_DIRECTIONS_:
Please print, exactly, only the lines in the entries below from the line that has "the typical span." through the line that has "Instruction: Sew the". Pictures don't go in.

(Stored records)
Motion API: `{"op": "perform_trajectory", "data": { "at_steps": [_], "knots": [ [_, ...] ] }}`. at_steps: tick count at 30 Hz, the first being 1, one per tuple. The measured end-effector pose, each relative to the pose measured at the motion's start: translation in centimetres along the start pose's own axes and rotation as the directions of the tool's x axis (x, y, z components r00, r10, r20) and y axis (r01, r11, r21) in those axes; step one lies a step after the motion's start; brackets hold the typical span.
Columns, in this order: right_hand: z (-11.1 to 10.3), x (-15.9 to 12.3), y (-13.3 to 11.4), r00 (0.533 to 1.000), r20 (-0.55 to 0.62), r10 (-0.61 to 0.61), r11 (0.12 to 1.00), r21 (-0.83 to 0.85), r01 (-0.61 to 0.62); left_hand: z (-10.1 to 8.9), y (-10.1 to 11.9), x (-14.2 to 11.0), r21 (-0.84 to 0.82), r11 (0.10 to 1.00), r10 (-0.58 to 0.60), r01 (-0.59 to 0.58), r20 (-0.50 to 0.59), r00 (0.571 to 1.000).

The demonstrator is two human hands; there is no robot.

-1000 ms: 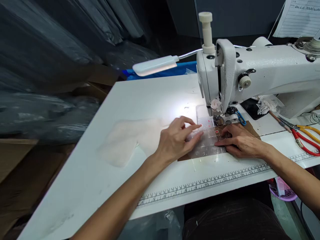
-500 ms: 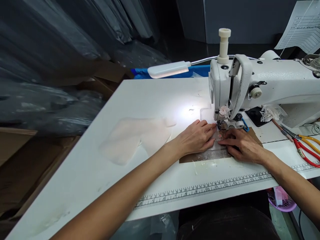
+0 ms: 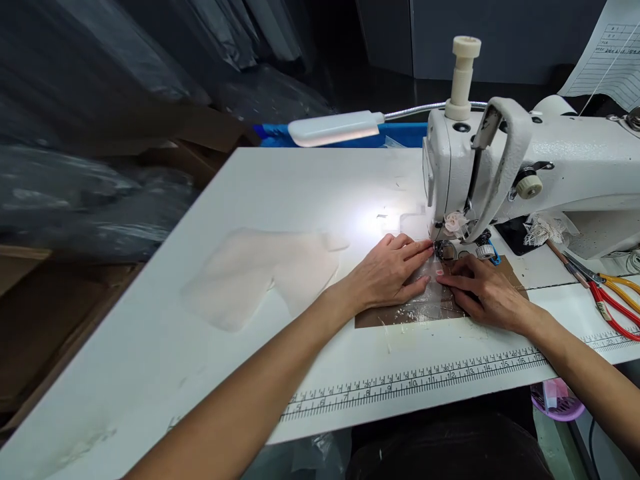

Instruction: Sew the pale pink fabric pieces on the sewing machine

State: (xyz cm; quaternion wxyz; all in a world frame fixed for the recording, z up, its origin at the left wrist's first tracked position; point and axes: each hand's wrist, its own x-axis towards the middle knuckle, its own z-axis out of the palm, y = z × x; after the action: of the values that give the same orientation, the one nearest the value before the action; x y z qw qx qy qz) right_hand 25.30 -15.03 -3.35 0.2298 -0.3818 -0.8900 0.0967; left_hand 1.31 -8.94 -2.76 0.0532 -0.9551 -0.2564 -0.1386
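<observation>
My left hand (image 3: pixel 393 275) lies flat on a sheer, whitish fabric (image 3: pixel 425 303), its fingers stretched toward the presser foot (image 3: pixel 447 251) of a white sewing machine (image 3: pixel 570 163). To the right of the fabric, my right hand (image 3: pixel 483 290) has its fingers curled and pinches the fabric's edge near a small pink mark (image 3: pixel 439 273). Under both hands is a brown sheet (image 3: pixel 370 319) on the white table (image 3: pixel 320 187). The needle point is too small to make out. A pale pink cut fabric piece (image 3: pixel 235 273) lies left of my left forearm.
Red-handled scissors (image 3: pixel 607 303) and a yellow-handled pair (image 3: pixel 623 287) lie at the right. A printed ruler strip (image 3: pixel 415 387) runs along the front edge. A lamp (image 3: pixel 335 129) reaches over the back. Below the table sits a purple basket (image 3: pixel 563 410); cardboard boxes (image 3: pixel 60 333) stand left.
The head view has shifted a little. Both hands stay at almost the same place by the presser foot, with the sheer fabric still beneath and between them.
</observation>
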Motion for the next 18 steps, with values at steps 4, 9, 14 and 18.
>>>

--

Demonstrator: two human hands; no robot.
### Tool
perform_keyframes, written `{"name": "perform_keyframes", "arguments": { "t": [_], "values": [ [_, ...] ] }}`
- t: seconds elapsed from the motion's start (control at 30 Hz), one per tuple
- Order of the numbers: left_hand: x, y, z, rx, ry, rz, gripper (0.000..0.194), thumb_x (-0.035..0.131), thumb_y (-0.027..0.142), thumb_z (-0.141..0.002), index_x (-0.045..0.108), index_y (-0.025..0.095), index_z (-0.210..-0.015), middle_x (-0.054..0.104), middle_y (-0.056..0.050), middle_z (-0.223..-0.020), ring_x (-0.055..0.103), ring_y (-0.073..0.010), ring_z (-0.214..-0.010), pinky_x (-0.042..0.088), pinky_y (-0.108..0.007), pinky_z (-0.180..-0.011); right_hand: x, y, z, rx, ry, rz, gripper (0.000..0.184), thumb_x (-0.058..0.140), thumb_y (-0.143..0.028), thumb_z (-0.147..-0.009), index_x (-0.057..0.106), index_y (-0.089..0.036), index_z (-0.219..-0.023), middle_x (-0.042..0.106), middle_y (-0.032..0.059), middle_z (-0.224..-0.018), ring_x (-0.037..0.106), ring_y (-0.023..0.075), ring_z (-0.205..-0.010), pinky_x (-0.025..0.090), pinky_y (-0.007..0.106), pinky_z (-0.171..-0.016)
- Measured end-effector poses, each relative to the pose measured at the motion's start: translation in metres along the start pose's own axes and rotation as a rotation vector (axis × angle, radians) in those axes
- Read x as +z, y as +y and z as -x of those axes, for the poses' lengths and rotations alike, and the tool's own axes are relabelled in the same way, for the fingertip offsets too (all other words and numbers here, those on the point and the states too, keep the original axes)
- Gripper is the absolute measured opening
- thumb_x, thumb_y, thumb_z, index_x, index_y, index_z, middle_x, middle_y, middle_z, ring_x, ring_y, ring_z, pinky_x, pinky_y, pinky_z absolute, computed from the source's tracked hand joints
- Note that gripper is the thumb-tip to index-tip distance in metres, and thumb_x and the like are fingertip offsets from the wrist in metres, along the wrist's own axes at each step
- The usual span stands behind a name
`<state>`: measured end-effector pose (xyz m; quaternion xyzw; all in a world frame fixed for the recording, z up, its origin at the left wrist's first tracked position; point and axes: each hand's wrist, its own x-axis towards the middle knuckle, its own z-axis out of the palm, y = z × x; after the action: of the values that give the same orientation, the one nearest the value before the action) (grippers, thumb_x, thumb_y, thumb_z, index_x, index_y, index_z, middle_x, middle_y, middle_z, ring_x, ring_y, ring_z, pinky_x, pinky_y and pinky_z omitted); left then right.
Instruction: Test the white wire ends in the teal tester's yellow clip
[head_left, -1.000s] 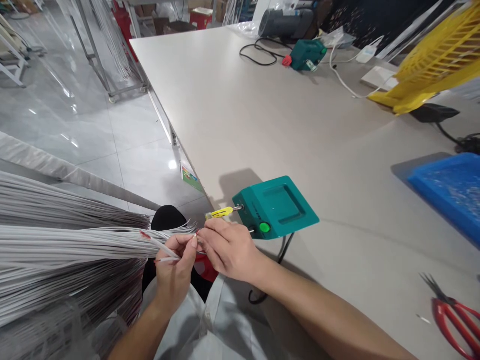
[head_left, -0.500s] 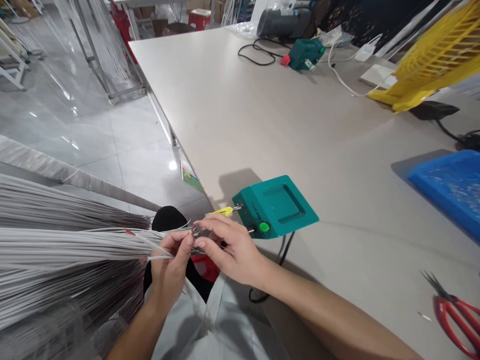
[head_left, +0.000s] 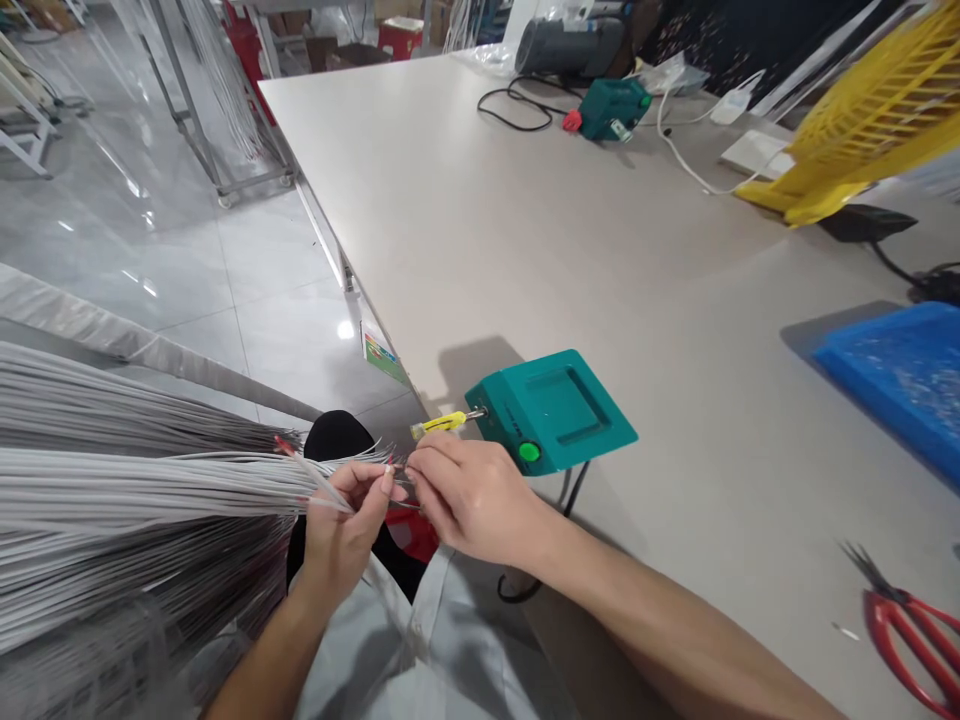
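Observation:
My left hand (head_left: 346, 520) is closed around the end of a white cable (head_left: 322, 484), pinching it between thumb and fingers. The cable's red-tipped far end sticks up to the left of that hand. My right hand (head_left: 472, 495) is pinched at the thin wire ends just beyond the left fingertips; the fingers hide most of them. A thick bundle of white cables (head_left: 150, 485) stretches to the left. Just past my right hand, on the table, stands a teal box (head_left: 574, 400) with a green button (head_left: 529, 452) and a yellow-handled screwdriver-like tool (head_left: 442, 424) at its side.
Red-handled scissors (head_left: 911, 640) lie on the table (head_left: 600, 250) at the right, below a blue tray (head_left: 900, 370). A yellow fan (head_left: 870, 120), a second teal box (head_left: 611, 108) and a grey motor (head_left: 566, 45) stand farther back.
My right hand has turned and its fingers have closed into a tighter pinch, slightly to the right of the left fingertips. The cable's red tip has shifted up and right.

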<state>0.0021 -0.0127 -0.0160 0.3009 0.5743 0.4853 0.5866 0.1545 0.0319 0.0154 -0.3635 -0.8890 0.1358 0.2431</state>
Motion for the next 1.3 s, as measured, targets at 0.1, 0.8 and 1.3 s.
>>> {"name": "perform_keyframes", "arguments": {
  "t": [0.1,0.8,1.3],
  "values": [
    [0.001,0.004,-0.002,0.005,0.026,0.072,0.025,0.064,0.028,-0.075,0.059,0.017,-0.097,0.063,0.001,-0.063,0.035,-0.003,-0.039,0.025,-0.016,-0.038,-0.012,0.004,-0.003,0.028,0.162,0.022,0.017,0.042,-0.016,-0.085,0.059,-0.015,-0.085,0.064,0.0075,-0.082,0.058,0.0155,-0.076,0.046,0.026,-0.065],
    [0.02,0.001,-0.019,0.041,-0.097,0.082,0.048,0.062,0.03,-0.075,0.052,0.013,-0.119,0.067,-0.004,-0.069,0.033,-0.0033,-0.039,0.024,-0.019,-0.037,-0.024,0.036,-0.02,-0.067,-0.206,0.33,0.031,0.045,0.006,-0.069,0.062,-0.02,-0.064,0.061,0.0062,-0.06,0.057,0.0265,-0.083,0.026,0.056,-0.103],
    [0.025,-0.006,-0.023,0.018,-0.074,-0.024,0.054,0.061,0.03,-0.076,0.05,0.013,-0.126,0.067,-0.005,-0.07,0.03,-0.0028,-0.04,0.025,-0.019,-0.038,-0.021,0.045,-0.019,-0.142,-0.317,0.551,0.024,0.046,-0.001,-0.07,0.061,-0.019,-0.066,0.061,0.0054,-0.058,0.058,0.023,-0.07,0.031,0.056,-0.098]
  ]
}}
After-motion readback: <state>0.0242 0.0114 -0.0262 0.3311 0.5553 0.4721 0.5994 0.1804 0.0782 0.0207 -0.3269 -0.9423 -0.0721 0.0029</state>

_WRITTEN REPLY_:
Motion API: `{"op": "perform_trajectory", "data": { "at_steps": [_], "knots": [ [_, ...] ] }}`. at_steps: tick count at 30 Hz, the first being 1, one per tuple. The measured end-effector pose, each relative to the pose measured at the motion's start: translation in centimetres along the start pose's own axes and rotation as the directions of the tool's x axis (x, y, z components r00, r10, r20) and y axis (r01, r11, r21) in those axes; step one lies a step after the motion's start; brackets hold the typical span.
Columns, in this order: right_hand: z (-11.1 to 10.3), x (-15.9 to 12.3), y (-13.3 to 11.4), r00 (0.533 to 1.000), r20 (-0.55 to 0.62), r10 (-0.61 to 0.61), r11 (0.12 to 1.00), r21 (-0.83 to 0.85), r01 (-0.61 to 0.62); left_hand: z (-10.1 to 8.9), y (-10.1 to 11.9), x (-14.2 to 11.0), r21 (-0.84 to 0.82), r11 (0.10 to 1.00), r10 (-0.58 to 0.60), r01 (-0.59 to 0.58), r20 (-0.50 to 0.59), r00 (0.571 to 1.000).

The demonstrator is two human hands; there is no robot.

-1000 ms: 
-500 ms: 
+0 ms: 

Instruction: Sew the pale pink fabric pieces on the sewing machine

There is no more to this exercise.